When you’re homeless, you’re more likely than most to have health issues. But where do you go for medical treatment when you’ve nowhere to sleep? Last year, staff at St James’ Hospital in Dublin noticed a marked increase in the number of homeless people presenting for treatment. These patients had complex needs, but also quite often a distrust of the health system. This led to many of them falling through the cracks. Dr Clíona Ní Cheallaigh, a consultant in general medicine and infectious diseases at St James’s Hospital, joined Seán O’Rourke on Tuesday to talk about her pilot programme to tackle the problem.
“Homeless people have complex needs in a lot of ways. The majority of homeless people would have experienced severe trauma in childhood.”
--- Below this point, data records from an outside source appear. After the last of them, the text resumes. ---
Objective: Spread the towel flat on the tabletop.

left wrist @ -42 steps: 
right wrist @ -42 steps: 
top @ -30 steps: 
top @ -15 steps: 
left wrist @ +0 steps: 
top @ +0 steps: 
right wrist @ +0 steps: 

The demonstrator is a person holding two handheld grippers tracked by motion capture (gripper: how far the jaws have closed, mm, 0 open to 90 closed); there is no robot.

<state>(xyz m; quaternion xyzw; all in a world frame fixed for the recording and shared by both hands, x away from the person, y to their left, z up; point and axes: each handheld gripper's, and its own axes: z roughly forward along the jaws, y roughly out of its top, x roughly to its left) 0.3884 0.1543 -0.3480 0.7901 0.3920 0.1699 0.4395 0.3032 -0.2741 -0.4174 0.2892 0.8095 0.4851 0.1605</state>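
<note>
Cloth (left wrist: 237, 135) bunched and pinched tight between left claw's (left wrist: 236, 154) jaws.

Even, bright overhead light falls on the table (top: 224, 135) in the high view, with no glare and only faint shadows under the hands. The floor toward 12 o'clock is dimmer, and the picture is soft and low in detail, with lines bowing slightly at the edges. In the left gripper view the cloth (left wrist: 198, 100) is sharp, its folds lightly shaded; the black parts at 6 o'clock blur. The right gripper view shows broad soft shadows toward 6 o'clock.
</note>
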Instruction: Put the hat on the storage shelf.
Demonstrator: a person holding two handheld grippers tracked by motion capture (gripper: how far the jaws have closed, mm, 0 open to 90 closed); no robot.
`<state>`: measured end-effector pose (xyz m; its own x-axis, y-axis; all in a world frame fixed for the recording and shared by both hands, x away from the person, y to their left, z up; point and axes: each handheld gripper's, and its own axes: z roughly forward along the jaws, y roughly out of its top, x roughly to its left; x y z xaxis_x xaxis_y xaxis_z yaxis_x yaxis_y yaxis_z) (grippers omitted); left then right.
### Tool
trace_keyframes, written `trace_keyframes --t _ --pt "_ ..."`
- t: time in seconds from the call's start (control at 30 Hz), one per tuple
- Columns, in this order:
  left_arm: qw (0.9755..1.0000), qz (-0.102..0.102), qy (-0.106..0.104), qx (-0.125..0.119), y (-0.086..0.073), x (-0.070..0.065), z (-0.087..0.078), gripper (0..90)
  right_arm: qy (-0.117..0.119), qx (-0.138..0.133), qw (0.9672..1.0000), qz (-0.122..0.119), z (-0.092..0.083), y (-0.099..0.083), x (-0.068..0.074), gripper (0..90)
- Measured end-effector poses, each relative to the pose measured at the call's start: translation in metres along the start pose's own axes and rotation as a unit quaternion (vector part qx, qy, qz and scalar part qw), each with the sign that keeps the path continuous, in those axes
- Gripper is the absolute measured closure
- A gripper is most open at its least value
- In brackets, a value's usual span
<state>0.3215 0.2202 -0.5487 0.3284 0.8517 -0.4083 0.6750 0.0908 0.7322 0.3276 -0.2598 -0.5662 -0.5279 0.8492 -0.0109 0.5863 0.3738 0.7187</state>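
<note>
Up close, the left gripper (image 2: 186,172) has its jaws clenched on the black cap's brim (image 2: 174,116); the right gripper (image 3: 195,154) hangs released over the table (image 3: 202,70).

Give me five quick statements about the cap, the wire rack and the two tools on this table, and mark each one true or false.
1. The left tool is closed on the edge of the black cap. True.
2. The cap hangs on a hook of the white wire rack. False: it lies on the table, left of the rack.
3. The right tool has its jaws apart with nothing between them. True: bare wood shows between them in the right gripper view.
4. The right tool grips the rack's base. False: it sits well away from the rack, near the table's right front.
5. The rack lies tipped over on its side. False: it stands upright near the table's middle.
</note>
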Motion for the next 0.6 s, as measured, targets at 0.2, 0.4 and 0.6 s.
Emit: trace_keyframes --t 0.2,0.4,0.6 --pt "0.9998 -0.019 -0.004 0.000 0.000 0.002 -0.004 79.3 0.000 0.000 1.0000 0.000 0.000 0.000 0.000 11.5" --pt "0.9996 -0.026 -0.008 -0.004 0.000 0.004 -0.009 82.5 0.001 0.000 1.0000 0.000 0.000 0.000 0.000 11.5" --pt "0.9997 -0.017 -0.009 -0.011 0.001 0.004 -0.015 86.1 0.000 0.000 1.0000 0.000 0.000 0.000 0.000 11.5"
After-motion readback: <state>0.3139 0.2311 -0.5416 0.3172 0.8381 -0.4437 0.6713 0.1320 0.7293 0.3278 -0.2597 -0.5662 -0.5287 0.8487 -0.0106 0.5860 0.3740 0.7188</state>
Homeless patients come with a lot of psychological baggage and usually quite a few chronic diseases, so immediately diagnosis and treatment can be challenging. Dr Ní Cheallaigh told Seán that homeless people tend to use the services of the Emergency Department about twenty times more than the general population and at any one time, as the homeless population in Dublin has risen, homeless people now represent in the region of 10% of the hospital’s general medical inpatients. And discharging a homeless patient is more complicated too:
“If you’re homeless… you have to be well enough to go back out to homelessness.”
Dr Ní Cheallaigh drew up a plan to address the various challenges the hospital was facing with homeless patients. She secured funding for a nurse for a year and together they set about trying to make it easier and more efficient to treat homeless patients coming into the hospital. All homeless patients entering the hospital were flagged, so Dr Ní Cheallaigh and her specialist nurse were alerted when a patient presented at the Emergency Department. Contacts were established with many people and agencies dealing with the homeless, from key workers to nurses based in Merchants Quay Homeless and Drugs Services, to hostel staff. So not only were patients presenting looked at by Dr Ní Cheallaigh, but people who hadn’t yet made it to hospital could be flagged:
“We also get a lot of phone calls from our partners in the community saying so and so was really sick, we’re really worried about them, we’re trying to get them in, can you keep an eye out?”
This approach has led to the number of homeless people needing to be seen going down, even as the number of homeless in Dublin continues to rise.
“On a personal level, I have to say, it’s been the most rewarding job I’ve ever done.”
The pilot programme runs for a year and a business plan has gone into the hospital, with the hope that the service can be made permanent. Dr Ní Cheallaigh also hopes to set up a training programme for other hospitals around the country who are experiencing high numbers of homeless patients presenting, so they can share their knowledge and experience from the successful pilot programme.